Tre ragazzi di provincia, legati da una passione comune: il teatro. Tutto cambia per Chloé, Neville e Bastien quando iniziano a frequentare un corso di recitazione tenuto dal carismatico professor Jeanson. Attraverso l’interpretazione di celebri personaggi, riescono poco a poco a scoprire la propria identità, fino a quando Jeanson non proporrà loro un obiettivo tanto ambito quanto spaventoso: l’Accademia di Parigi. L’amicizia che lega i tre protagonisti li “ingloba” in un’unica entità, compatta e inscindibile. Sullo sfondo, la figura di Jeanson (che a tratti ricorda il professor Keating de “L’attimo fuggente”) è ciò che permette ai tre di non crollare: la fiducia cieca che uno di loro prova nei suoi confronti si evolverà poi in un sentimento più profondo di quello che lega alunno e professore.

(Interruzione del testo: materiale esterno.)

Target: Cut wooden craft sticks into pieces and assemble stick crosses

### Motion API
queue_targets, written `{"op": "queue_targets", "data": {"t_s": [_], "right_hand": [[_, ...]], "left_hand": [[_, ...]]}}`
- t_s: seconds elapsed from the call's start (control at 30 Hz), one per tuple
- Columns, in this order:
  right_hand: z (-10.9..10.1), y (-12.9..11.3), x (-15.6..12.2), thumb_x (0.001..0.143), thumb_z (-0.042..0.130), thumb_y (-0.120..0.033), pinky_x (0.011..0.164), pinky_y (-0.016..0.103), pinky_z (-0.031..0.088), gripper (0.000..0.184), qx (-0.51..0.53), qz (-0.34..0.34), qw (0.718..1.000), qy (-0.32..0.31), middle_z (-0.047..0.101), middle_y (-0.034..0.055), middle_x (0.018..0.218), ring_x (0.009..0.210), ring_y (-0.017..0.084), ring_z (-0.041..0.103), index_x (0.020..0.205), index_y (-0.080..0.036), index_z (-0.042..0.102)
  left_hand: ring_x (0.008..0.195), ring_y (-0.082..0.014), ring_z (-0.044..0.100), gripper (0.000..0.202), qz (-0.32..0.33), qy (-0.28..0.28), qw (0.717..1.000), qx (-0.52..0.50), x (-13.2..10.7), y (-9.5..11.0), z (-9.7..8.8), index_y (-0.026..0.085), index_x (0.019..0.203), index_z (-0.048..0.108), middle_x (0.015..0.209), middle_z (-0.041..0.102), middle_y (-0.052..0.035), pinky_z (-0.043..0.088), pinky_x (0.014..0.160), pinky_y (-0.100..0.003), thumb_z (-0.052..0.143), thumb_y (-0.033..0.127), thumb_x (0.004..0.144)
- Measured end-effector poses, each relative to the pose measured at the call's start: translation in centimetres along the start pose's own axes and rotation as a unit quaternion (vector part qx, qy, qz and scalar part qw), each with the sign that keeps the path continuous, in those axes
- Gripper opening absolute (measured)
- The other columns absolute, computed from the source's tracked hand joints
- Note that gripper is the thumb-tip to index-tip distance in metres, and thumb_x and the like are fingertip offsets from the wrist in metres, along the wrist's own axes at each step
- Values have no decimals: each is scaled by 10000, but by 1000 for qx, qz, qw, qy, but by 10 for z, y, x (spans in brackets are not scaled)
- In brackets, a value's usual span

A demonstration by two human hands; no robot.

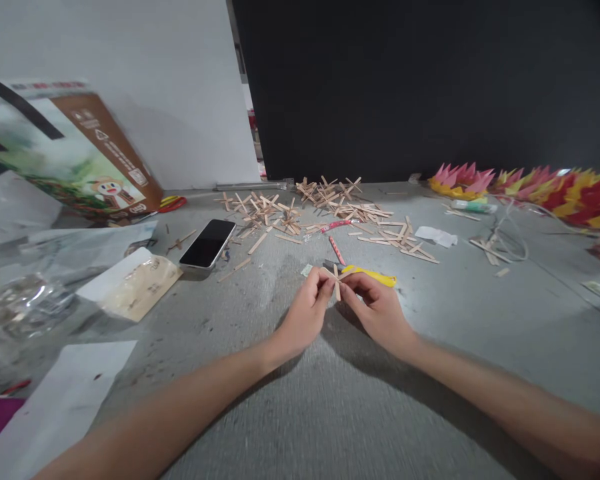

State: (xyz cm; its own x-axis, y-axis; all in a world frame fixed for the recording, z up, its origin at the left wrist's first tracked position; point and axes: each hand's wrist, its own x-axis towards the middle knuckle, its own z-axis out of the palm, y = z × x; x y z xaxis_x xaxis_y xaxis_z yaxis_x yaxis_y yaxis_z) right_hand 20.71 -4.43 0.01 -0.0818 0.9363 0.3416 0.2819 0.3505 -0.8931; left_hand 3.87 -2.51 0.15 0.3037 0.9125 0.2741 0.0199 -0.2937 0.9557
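Both hands meet over the middle of the grey table (pixel 330 413). My left hand (pixel 304 312) and my right hand (pixel 375 308) pinch a small star of crossed wooden sticks (pixel 337 277) between their fingertips, fingers closed. Just behind my right hand lies a yellow tool (pixel 375 275). A red-and-white stick (pixel 337 251) lies beyond the star. Piles of finished crossed-stick pieces (pixel 330 200) and loose sticks (pixel 405 241) spread across the far part of the table.
A black phone (pixel 208 243) lies left of the sticks, beside a tan packet (pixel 137 287). A printed carton (pixel 70 157) leans at the far left, with clear plastic bags (pixel 25 293) and white paper (pixel 65 407). Folded red, yellow and pink paper shapes (pixel 545 187) line the far right, near a white cable (pixel 510 240).
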Motion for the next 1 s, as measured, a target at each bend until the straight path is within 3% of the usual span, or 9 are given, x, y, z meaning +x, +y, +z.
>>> {"op": "queue_targets", "data": {"t_s": [0.23, 0.43, 0.7, 1.0], "right_hand": [[2, -3, 0, 1010, 630, -413, 685, 290, 516, 198, 17, 9, 1000, -2, 701, 23, 832, 743, 170, 644, 940, -230, 659], [3, -4, -1, 1003, 639, -423, 715, 306, 540, 303, 61, 15, 998, -5, 704, 3, 818, 750, 176, 670, 1243, -239, 617], [3, -13, 2, 960, 690, -430, 714, 301, 544, 211, 103, 13, 995, -2, 706, 25, 881, 759, 162, 638, 1030, -232, 708], [1, -13, 2, 948, 702, -420, 691, 305, 562, 193, 120, 24, 992, -7, 732, 29, 882, 737, 160, 655, 986, -234, 738]], "left_hand": [[836, -166, 543, 289, 3, -1, 1000, 1, 0, 3, 0, 218, 898, 515, 891, 587, -7, 418, 801, -287, 480, 430, 1090], [830, -170, 543, 306, 2, 5, 1000, -15, -1, 3, 2, 221, 892, 515, 895, 596, -12, 431, 811, -295, 479, 453, 1088], [866, -173, 532, 317, -7, 3, 999, -46, -4, 3, 4, 220, 881, 496, 870, 538, -5, 447, 853, -296, 494, 464, 1083], [809, -161, 523, 335, -1, 13, 998, -60, -6, 4, 7, 217, 864, 501, 861, 551, -4, 432, 787, -283, 502, 469, 1084]]}}
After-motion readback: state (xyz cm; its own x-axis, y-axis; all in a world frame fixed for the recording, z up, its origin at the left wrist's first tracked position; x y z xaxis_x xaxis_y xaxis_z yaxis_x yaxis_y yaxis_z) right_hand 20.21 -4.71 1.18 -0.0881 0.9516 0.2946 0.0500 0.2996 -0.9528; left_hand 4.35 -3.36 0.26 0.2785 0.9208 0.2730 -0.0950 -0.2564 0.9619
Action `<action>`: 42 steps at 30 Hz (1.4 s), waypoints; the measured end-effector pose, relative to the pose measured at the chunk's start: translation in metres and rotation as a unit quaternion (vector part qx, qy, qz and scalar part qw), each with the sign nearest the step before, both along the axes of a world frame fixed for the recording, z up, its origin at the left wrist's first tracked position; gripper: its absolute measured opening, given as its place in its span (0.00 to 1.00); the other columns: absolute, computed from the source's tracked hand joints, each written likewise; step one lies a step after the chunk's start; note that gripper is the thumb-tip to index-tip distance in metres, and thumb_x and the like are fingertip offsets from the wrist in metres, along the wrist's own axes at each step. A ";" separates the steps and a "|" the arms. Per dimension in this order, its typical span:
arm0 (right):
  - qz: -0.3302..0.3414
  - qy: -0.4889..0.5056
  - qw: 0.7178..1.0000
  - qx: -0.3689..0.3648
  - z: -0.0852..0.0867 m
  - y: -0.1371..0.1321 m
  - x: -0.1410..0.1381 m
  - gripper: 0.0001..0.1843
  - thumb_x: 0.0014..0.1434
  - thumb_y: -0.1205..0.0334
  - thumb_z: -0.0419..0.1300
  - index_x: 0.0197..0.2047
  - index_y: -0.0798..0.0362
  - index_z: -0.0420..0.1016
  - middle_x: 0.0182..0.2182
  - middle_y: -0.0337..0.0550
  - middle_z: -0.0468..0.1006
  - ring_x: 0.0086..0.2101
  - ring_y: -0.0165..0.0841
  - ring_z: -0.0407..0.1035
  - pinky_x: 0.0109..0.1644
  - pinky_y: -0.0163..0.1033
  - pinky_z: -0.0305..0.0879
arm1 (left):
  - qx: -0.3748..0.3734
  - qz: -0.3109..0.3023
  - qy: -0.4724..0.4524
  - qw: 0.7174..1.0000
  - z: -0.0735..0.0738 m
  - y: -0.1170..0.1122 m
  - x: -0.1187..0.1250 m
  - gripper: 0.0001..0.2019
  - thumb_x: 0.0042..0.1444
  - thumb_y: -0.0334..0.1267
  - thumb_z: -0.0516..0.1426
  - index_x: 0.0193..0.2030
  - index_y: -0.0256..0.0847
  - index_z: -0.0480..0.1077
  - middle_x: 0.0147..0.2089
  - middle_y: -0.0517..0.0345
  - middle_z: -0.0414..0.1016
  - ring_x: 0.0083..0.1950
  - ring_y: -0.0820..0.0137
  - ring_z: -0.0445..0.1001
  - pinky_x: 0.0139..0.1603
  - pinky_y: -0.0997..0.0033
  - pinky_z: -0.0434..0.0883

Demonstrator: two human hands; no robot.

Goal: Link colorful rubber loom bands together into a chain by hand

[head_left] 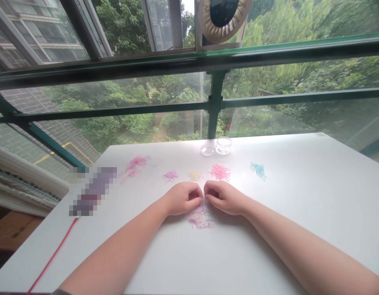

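Note:
My left hand [184,198] and my right hand [222,197] meet almost fingertip to fingertip over the middle of the white table. Each is curled, thumb against fingers; whatever they pinch is too small to make out. Just below them lies a mixed-colour pile of thin, soft strands [200,218], perhaps small elastic bands. Beyond my hands, single-colour piles are spread in a row: a purple pile [170,176], a yellow pile [195,175], a pink pile [220,172] and a teal pile [258,170]. Farther left is a looser pink and mixed pile [136,164].
A clear round container [223,146] and a shallow clear lid or dish [207,151] stand near the table's far edge. At the left lies a pixelated flat object [94,192] with a red cord [54,256]. Behind the table [315,196] runs a green railing [164,65] with a fan [224,18] above.

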State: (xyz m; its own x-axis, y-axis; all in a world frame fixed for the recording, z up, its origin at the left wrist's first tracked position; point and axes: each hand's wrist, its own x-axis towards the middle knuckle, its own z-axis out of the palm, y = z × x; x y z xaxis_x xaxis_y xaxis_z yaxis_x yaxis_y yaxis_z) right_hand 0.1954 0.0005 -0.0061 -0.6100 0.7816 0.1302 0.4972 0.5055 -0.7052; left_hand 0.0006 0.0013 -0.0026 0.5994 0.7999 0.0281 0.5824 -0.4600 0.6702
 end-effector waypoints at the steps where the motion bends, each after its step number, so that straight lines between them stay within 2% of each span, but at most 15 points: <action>1: 0.000 0.000 1.000 0.001 0.000 0.000 0.000 0.04 0.49 0.71 0.50 0.28 0.54 0.62 0.21 0.34 0.64 0.23 0.24 0.55 0.26 0.30 0.52 | 0.001 0.000 0.000 1.000 0.000 0.000 0.000 0.05 0.49 0.36 0.53 0.30 0.39 0.68 0.27 0.61 0.69 0.28 0.75 0.64 0.30 0.76 0.62; 42: 0.001 0.002 1.000 -0.001 0.000 0.000 0.001 0.04 0.49 0.70 0.50 0.29 0.53 0.62 0.21 0.34 0.64 0.23 0.25 0.55 0.26 0.31 0.52 | 0.002 0.000 -0.002 1.000 0.000 0.000 0.000 0.05 0.49 0.37 0.53 0.31 0.39 0.68 0.27 0.60 0.69 0.28 0.75 0.64 0.30 0.76 0.62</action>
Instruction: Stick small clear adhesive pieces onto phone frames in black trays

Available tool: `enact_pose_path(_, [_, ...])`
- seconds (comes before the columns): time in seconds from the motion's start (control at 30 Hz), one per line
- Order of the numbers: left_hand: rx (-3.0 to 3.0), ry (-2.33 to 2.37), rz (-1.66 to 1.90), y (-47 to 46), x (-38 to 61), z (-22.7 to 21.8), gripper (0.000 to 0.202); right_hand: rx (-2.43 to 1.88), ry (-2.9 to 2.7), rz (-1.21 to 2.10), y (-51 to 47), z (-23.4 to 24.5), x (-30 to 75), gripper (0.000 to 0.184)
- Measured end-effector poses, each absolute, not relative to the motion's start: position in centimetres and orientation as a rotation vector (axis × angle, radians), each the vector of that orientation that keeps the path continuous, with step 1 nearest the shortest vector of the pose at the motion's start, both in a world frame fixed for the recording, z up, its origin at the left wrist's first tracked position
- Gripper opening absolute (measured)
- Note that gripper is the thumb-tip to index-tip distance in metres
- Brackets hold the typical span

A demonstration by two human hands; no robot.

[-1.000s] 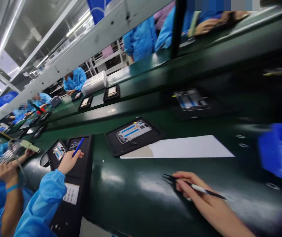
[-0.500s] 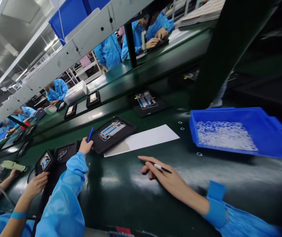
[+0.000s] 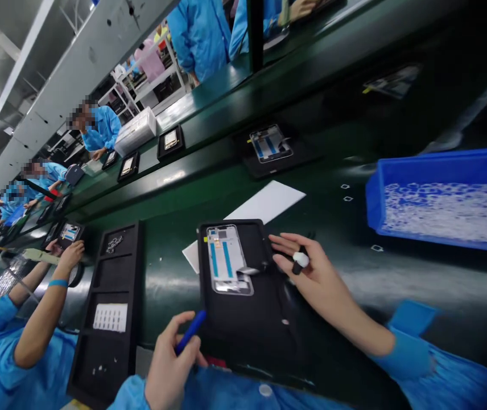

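In front of me a black tray (image 3: 243, 319) holds a phone frame (image 3: 225, 259) with blue strips and a dark flap on its right side. My left hand (image 3: 169, 364) is closed around a blue pen (image 3: 191, 332) near the tray's lower left side. At the tray's upper right side is my right hand (image 3: 320, 279), its fingers reaching to the edge. A white tool with a black tip, seen nearly end-on (image 3: 300, 262), is gripped in that hand. Part of a white sheet (image 3: 271, 202) lies under or behind the tray.
On the right stands a blue bin (image 3: 440, 234) of small clear pieces, with several loose pieces beside it. A second frame tray (image 3: 269, 148) lies further back. At left are a compartmented black tray (image 3: 136, 267) and a co-worker's hands (image 3: 71, 256).
The black tray has come nearer to me and turned more upright in view. My left hand has drawn back with the blue pen. My right hand has come to the tray's right side.
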State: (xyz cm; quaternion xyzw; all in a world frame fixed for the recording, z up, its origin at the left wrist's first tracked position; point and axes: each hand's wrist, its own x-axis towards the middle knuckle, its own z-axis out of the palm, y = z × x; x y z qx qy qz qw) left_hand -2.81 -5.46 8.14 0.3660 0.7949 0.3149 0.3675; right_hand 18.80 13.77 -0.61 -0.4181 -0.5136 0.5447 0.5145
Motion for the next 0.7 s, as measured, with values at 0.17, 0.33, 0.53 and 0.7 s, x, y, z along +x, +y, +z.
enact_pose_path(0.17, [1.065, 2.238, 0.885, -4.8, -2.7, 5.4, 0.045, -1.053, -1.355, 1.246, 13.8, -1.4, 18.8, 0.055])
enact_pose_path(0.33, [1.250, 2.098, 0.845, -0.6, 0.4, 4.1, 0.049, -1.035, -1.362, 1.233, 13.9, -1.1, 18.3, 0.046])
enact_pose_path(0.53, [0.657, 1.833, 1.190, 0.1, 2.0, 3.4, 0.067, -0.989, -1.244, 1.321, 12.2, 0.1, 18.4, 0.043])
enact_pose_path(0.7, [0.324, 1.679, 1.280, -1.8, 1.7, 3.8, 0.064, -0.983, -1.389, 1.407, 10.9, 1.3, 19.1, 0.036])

Lo stile della Murail è abbastanza scorrevole, sebbene appesantito dalle talvolta troppo numerose citazioni. Il libro è scritto in prima persona, ma si rivolge a tutti i personaggi in terza. È solo nelle ultime righe che si conosce il narratore, e se ne ammira lo sforzo nel raccontare le vicende in maniera quasi del tutto oggettiva. 

Il fascino che questo romanzo trasmette verso il mondo del teatro è qualcosa di indescrivibile; sul palco le identità dei protagonisti si fondono con quelle dei personaggi di scena, come suggeriscono le ultime frasi del romanzo: Aricia, Lorenzaccio e Arlecchino sono Chloé, Neville e Bastien.